The six banks are expected to post fourth quarter net profit about 10% lower than 2019 level and about 5% lower year-over-year revenue, based on consensus forecasts compiled by Bloomberg. The highlights will be the continued boom in financial markets that fueled earnings in the second and third quarters, and better credit performance.

“I think we will get reserve releases,” said Charles Peabody, analyst at Portales Partners, referring to the accounting process where banks increase their profits by releasing credit loss charges taken in previous periods. He added that JPMorgan boss Jamie Dimon had previously said banks were too reserved if the credit cycle normalized.

The six banks recorded more than $ 65 billion in charges for future loan losses in the first nine months of the year. On December 9, Citi CFO Mark Mason told a conference that, given the improving economy, “you’re probably more likely to see rejections when I think of reserves than we see constructions “. Analysts expect fourth quarter provisioning charges to be around $ 6.5 billion across the group.

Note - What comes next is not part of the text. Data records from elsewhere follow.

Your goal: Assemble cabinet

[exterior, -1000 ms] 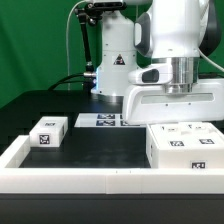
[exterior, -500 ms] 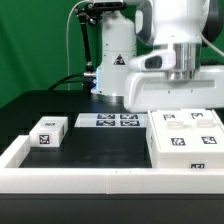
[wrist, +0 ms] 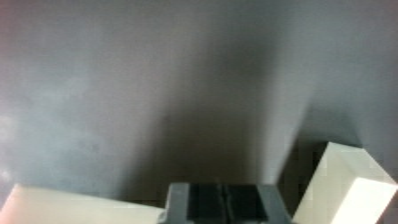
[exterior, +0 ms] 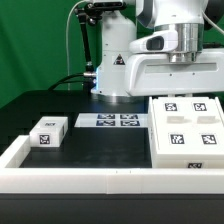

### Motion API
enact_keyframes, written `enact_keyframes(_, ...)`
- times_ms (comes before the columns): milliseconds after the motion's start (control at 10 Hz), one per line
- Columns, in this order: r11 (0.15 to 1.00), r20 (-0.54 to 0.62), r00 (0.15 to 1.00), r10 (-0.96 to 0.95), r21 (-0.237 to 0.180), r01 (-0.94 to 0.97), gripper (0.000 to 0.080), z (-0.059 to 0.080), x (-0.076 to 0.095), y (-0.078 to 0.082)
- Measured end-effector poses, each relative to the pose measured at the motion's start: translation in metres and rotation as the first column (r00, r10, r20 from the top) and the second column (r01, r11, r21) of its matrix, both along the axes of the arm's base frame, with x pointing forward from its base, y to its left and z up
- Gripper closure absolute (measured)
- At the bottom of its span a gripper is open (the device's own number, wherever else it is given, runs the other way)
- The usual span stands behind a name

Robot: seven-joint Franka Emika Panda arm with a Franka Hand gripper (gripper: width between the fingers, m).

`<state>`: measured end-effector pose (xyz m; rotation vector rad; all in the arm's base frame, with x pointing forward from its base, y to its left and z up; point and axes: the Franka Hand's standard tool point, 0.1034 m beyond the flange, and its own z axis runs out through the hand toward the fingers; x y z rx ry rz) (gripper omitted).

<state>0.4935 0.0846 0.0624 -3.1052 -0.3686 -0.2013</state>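
Observation:
The cabinet (exterior: 185,128), a large white box, stands at the exterior view's right. Its face with several tags is tipped up toward the camera. My gripper (exterior: 180,92) hangs right over its far top edge, and the fingertips are hidden behind that edge. In the wrist view the gripper (wrist: 226,205) has its two dark pads almost together, with only a thin pale line between them. A white edge of the cabinet (wrist: 350,185) shows beside the fingers. The rest of that view is blurred grey.
A small white tagged drawer block (exterior: 47,132) lies at the exterior view's left. The marker board (exterior: 112,121) lies flat at the middle back. A long low white rail (exterior: 90,178) runs along the front and up the left side. The arm's base (exterior: 112,60) stands behind.
My gripper has risen. The cabinet's far edge came up with it, so the tagged face has turned more toward the camera. The drawer block has not moved.

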Motion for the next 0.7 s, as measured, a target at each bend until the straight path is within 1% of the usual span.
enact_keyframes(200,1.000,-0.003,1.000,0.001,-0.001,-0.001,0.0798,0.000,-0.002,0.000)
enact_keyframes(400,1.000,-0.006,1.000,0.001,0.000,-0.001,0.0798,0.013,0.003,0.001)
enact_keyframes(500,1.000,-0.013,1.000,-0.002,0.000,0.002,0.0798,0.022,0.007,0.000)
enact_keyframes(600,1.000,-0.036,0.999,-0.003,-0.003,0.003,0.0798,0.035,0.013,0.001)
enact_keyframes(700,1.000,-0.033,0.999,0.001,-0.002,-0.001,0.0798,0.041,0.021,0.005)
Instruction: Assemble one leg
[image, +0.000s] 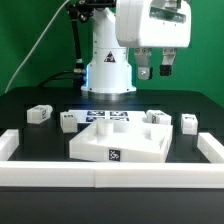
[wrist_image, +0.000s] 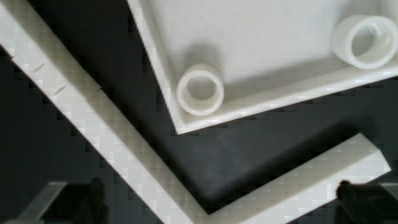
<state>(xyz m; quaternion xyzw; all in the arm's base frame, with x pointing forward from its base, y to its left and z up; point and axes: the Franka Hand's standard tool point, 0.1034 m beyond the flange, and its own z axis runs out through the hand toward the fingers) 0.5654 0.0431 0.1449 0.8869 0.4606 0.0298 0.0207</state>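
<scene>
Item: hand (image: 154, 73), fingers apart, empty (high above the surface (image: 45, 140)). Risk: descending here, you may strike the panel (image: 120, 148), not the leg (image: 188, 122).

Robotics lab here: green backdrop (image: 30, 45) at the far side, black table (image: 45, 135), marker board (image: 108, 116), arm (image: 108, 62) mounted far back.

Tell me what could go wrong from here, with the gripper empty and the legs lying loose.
The open gripper hangs over a corner of the panel; a straight descent could hit its raised rim. The leg nearest it lies close to the border rail, so a finger might catch the rail during a grasp.
</scene>
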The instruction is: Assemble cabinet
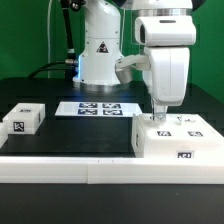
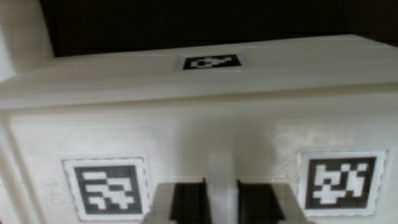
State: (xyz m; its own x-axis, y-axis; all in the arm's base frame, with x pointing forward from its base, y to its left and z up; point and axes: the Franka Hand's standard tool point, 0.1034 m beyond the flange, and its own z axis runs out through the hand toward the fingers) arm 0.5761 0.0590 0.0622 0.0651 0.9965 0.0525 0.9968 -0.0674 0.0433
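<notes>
The cabinet box [image 1: 180,142] is a blocky white box with square tags and stands at the exterior view's right, near the front. My gripper [image 1: 157,118] comes straight down onto its top at the far left corner. In the wrist view the box [image 2: 214,110] fills the picture, with one tag [image 2: 111,187] on each side of my gripper [image 2: 221,200]. The dark fingers [image 2: 180,203] stand close together, and a narrow strip of the box's white plastic fills the gap between them. A small white tagged block [image 1: 22,120] lies apart at the exterior view's left.
The marker board [image 1: 97,108] lies flat in the middle of the dark table, in front of the robot base [image 1: 100,55]. A long white border rail [image 1: 90,172] runs along the front. A green wall stands behind.
</notes>
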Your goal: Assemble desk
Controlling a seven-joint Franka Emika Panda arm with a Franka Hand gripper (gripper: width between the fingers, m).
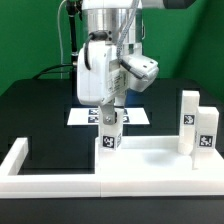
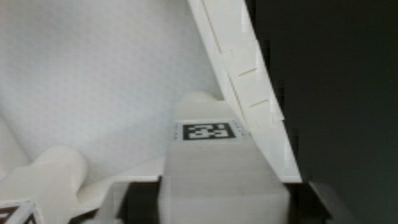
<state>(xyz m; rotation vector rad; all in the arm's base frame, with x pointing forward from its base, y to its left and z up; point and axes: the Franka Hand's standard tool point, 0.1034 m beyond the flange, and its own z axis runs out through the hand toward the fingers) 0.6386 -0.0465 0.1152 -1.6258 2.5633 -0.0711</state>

Brian Kleinhanzl, analyst at KBW, said that “the worst credit score is out of the question, but there is still uncertainty” about how the cycle will play out, while other analysts have said banks would be cautious about publications since the trajectory of the pandemic could change rapidly.

Trading and investment banks were a bright spot for banks for much of the year as the pandemic sparked a wave of debt issuances and transaction, with a surge in the volume of stocks and bonds changing hands.

“They’ve telegraphed well enough that it’s going to be a solid quarter in capital markets,” said David Konrad, analyst at DA Davidson. Mr Mayo of Wells Fargo said capital markets would be ‘stronger for longer’ as companies commit the offense with capital increases and deals, while trading revenues will not stay at 2020 levels , they would remain solid.